Exercise description — Beneath this task are records; print exactly the stretch of them from the line with "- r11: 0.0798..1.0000" through the line with "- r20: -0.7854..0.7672", both ends included.

Records provided —

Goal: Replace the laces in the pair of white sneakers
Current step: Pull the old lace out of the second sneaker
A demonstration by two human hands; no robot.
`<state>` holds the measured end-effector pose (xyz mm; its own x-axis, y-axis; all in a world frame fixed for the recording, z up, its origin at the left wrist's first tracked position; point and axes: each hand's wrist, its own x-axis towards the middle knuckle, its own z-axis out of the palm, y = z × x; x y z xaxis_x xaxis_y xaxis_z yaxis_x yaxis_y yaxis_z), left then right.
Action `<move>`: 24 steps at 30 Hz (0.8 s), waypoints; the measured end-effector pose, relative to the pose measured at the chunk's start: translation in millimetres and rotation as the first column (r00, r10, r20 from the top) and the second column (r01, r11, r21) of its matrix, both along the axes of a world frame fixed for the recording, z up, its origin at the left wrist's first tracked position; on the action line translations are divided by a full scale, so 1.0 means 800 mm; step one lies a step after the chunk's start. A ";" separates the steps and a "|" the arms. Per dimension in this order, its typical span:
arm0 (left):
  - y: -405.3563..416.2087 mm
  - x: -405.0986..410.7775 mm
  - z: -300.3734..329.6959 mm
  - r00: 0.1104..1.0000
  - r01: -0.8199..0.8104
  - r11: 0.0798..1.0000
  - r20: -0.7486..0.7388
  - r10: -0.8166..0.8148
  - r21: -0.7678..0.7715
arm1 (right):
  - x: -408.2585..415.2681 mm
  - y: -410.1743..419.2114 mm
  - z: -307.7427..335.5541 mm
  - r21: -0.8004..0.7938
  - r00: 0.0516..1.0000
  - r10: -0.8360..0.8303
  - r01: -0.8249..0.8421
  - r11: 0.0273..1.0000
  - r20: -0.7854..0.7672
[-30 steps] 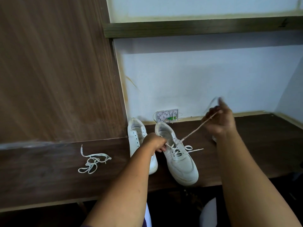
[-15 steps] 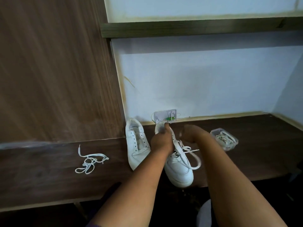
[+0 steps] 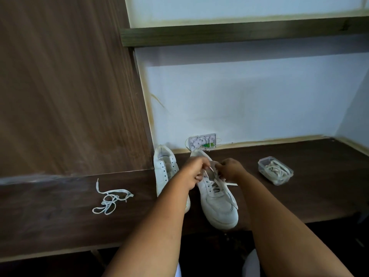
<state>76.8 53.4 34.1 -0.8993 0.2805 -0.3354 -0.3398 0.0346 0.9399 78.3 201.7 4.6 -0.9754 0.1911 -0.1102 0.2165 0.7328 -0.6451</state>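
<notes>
Two white sneakers stand side by side on the dark wooden desk [image 3: 60, 222], toes toward me. The left sneaker [image 3: 164, 170] has bare eyelets and no lace. The right sneaker [image 3: 218, 202] is partly laced with a white lace [image 3: 209, 173]. My left hand [image 3: 194, 171] pinches one lace end over the upper eyelets. My right hand [image 3: 230, 169] grips the lace on the other side of the tongue. A loose end trails off the shoe's right side.
A loose white lace [image 3: 109, 198] lies tangled on the desk to the left. A clear plastic box [image 3: 276, 170] holding coiled laces sits to the right. A white wall outlet plate [image 3: 202, 141] is behind the shoes. A wooden panel [image 3: 69, 86] rises at left, a shelf [image 3: 239, 35] overhead.
My right hand came down from pulling the lace up and to the right. Both hands have met over the right sneaker's upper eyelets, and the plastic box is uncovered.
</notes>
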 end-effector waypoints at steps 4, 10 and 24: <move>-0.033 -0.014 0.029 0.969 -0.245 0.901 0.102 0.223 0.358 | 0.004 0.000 0.002 0.032 1.000 -0.024 0.024 0.999 -0.017; -0.074 -0.012 0.086 0.828 -0.450 0.717 -0.051 0.558 0.533 | 0.002 -0.010 -0.004 0.045 1.000 0.004 -0.003 0.999 -0.009; -0.036 0.030 0.068 0.827 0.488 0.865 -0.378 -0.416 0.116 | 0.011 -0.026 0.044 -0.324 0.936 0.319 -0.258 0.910 0.149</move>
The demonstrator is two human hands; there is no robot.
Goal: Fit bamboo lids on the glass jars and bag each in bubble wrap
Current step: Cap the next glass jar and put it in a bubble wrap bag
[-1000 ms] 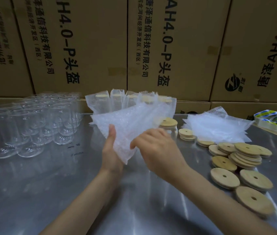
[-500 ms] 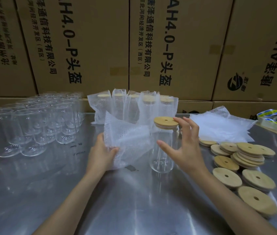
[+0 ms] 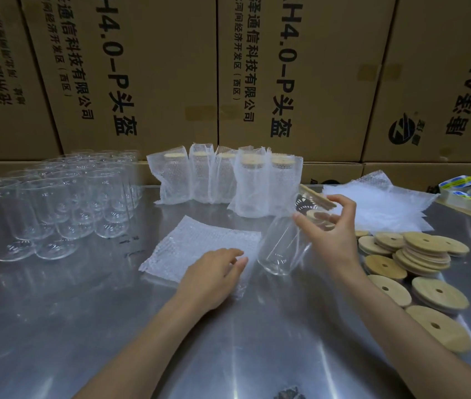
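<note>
Completed stock: a row of bagged jars (image 3: 222, 180), each lidded and sleeved in bubble wrap, stands at the rear of the steel surface (image 3: 84, 326); at least five are visible.

Work in hand: the lidded jar (image 3: 281, 243) is tilted, base toward the person, bamboo lid (image 3: 316, 196) seated on its mouth. The right hand (image 3: 330, 231) grips the jar near its neck, fingers curled round the glass. The left hand (image 3: 214, 272) lies flat with fingers straight, pressing on the bubble-wrap bag (image 3: 199, 249) spread on the surface just beside the jar. The jar is not yet inside the bag.

Remaining: a large cluster of unlidded glass jars (image 3: 55, 208) at left, loose bamboo lids (image 3: 418, 263) at right, and a pile of spare bubble-wrap bags (image 3: 378, 203) behind them. By estimate, most of the task is outstanding.
</note>
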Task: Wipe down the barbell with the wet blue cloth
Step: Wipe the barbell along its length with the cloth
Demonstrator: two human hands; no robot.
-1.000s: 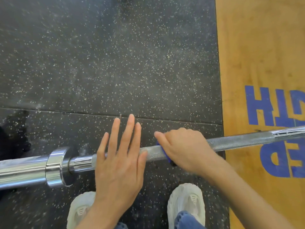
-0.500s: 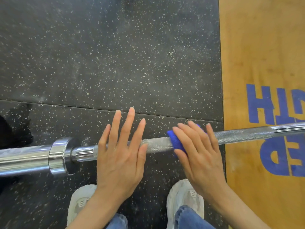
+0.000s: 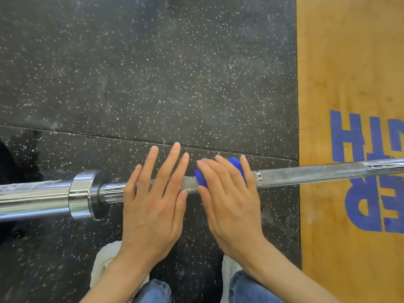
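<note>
A chrome barbell point(image 3: 306, 174) lies across the floor from left to right, its thick sleeve and collar point(image 3: 82, 194) at the left. My left hand point(image 3: 153, 197) rests flat on the knurled shaft just right of the collar, fingers straight and spread. A blue cloth point(image 3: 200, 178) is wrapped over the shaft right beside it. My right hand point(image 3: 229, 193) presses flat on the cloth with straight fingers; blue shows at its left edge and between two fingers near the tips.
The barbell lies on black speckled rubber flooring point(image 3: 153, 73) with a seam running across. A wooden platform point(image 3: 349, 62) with blue lettering is at the right. My white shoes point(image 3: 105, 265) and jeans are at the bottom edge.
My right hand went from gripping the cloth round the shaft to lying flat on it, and has slid left towards my left hand. The left hand stays flat on the bar.
</note>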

Task response —
  - r11: 0.0798..1.0000
  - r20: -0.7486..0.7388
  - r10: -0.8166..0.8148
  - r21: -0.7678..0.7715
arm1 (right):
  - x: -408.2585..415.2681 mm
  - y: -410.1743..419.2114 mm
  - z: -307.7427..335.5541 mm
  - r21: -0.8004..0.7938
  - r00: 0.0516..1.0000
  - r10: -0.8360..0.8303
  - r01: -0.8249..0.8421
  - r11: 0.0273..1.0000
  - r20: -0.7854..0.7672

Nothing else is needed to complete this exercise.